- Country: Thailand
- Province: Chiang Rai
- Amphoe: Pa Daet

Population (2018)
- • Total: 4,738
- Time zone: UTC+7 (TST)
- Postal code: 57190
- TIS 1099: 570605

= Rong Chang =

Rong Chang (โรงช้าง) is a tambon (subdistrict) of Pa Daet District, in Chiang Rai Province, Thailand.
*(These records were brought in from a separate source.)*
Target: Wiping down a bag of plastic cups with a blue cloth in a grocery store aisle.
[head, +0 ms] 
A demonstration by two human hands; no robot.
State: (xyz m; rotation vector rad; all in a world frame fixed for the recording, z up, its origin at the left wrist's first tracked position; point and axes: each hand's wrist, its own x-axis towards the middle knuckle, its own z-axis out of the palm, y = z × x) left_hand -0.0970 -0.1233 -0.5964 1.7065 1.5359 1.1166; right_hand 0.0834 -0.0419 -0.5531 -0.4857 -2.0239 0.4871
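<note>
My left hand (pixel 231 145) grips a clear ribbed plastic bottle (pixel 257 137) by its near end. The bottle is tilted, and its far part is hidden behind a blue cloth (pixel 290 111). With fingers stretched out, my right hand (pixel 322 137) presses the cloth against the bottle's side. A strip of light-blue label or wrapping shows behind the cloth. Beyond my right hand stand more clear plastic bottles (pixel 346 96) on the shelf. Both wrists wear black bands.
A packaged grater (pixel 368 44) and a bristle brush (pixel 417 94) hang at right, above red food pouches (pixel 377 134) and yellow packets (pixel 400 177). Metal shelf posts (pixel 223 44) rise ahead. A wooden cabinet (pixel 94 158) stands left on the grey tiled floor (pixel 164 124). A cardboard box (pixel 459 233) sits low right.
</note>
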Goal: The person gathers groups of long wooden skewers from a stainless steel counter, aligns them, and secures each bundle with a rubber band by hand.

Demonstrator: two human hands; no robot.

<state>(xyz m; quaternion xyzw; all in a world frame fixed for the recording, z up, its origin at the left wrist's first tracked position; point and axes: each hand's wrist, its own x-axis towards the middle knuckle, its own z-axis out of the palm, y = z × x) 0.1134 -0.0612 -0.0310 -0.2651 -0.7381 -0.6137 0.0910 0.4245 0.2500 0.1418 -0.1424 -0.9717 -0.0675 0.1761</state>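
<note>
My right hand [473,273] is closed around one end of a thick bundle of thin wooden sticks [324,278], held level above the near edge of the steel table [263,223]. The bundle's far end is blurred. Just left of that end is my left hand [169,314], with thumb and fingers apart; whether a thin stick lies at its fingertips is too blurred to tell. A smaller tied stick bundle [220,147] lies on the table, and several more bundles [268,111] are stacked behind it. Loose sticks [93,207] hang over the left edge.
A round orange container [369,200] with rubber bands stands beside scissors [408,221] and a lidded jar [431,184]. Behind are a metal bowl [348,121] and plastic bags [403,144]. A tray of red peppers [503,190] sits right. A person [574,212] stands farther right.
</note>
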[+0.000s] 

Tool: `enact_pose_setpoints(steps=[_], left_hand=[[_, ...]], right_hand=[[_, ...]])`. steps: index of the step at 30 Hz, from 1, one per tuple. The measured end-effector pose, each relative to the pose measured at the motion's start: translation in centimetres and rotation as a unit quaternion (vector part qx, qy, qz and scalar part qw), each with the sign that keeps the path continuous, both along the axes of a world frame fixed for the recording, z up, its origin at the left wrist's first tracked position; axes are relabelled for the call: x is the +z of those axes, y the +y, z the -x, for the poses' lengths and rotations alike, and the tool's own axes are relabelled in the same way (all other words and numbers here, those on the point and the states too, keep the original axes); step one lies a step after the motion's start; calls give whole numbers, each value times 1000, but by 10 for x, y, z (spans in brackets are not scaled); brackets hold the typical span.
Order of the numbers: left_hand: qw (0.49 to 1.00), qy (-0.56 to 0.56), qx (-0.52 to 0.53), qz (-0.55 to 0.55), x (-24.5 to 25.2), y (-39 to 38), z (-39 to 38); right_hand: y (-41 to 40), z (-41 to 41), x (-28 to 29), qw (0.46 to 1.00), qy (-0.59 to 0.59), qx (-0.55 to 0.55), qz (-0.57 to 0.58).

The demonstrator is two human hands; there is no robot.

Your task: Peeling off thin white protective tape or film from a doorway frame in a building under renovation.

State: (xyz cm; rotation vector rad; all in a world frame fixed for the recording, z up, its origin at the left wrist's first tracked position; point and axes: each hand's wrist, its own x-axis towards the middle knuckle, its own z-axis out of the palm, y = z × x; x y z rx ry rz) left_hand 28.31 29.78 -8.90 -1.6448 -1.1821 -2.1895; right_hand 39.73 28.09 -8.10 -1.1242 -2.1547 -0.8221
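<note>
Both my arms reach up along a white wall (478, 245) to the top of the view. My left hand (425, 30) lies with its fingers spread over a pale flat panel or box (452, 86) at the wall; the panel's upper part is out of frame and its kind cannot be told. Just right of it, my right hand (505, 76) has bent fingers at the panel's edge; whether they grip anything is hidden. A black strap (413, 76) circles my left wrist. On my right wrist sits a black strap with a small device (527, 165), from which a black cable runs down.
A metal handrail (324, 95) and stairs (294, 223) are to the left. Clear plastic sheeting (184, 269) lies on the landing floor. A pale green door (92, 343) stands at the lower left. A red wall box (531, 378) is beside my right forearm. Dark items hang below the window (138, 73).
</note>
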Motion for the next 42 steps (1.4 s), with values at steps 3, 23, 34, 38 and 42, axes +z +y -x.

In 2018 it had a total population of 4,738 people.

==History==
The subdistrict was created effective August 7, 1987 by splitting off 8 administrative villages from Pa Daet.

==Administration==

===Central administration===
The tambon is subdivided into 12 administrative villages (muban).

| No. | Name | Thai |
|---|---|---|
| 01. | Ban Pong Sali | บ้านโป่งสลี |
| 02. | Ban San Kong | บ้านสันกอง |
| 03. | Ban Pong | บ้านโป่ง |
| 04. | Ban Rong Chang Tai | บ้านโรงช้างใต้ |
| 05. | Ban Rong Chang Nuea | บ้านโรงช้างเหนือ |
| 06. | Ban Den | บ้านเด่น |
| 07. | Ban Don Kaeo | บ้านดอนแก้ว |
| 08. | Ban Si Bang Wan | บ้านศรีบังวัน |
| 09. | Ban Thung Thanalai | บ้านทุ่งธนาลัย |
| 10. | Ban Si Sahamit | บ้านศรีสหมิตร |
| 11. | Ban Pong Si Nakhon | บ้านโป่งศรีนคร |
| 12. | Ban Thung Si Thong | บ้านทุ่งศรีทอง |

===Local administration===
The whole area of the subdistrict is covered by the subdistrict municipality (Thesaban Tambon) Rong Chang (เทศบาลตำบลโรงช้าง).